- WHAT IS NEEDED: Copy all lines containing the string "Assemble" from the records below.

- DATASET RECORDS:
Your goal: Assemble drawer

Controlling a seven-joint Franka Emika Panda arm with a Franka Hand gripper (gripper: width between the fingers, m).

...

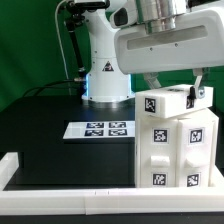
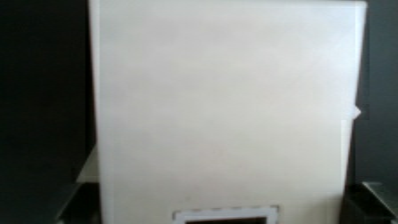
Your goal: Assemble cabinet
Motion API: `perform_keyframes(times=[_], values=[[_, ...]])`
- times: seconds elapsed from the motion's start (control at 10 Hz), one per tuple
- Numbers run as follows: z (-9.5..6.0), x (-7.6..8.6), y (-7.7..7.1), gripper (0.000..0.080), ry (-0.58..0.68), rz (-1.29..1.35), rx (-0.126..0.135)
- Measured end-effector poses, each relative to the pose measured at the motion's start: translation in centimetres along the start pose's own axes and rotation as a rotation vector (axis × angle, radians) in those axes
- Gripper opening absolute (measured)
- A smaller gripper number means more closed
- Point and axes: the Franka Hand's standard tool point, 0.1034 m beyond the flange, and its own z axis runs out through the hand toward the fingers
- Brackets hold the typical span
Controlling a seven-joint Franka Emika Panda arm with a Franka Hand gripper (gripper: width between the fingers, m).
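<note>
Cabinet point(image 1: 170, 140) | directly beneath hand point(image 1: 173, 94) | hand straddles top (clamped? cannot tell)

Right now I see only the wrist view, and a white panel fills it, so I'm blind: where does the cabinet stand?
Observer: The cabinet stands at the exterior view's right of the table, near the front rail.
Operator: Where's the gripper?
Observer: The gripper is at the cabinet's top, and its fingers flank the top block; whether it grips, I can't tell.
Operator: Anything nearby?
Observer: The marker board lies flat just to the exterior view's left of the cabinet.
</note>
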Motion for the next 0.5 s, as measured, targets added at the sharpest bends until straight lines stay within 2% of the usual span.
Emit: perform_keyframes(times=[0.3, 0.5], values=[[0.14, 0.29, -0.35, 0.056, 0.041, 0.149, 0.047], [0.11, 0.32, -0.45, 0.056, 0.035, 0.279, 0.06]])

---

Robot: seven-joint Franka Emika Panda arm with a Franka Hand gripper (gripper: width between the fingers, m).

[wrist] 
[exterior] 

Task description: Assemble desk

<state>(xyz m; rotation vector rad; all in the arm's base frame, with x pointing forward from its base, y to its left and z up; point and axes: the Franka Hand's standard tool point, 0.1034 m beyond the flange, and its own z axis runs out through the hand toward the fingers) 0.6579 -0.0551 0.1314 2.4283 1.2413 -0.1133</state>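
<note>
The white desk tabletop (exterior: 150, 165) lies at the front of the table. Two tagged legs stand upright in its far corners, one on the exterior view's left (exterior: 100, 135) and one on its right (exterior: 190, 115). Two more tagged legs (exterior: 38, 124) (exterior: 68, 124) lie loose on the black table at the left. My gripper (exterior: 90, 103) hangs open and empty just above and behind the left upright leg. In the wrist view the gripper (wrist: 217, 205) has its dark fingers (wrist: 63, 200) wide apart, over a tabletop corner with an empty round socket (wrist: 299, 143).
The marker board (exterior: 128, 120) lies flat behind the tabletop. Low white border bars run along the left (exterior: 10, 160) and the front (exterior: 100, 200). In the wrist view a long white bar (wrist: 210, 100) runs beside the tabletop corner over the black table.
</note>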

- RESULT OF THE TASK:
Your goal: Assemble drawer
Your goal: Assemble cabinet
Task description: Assemble desk

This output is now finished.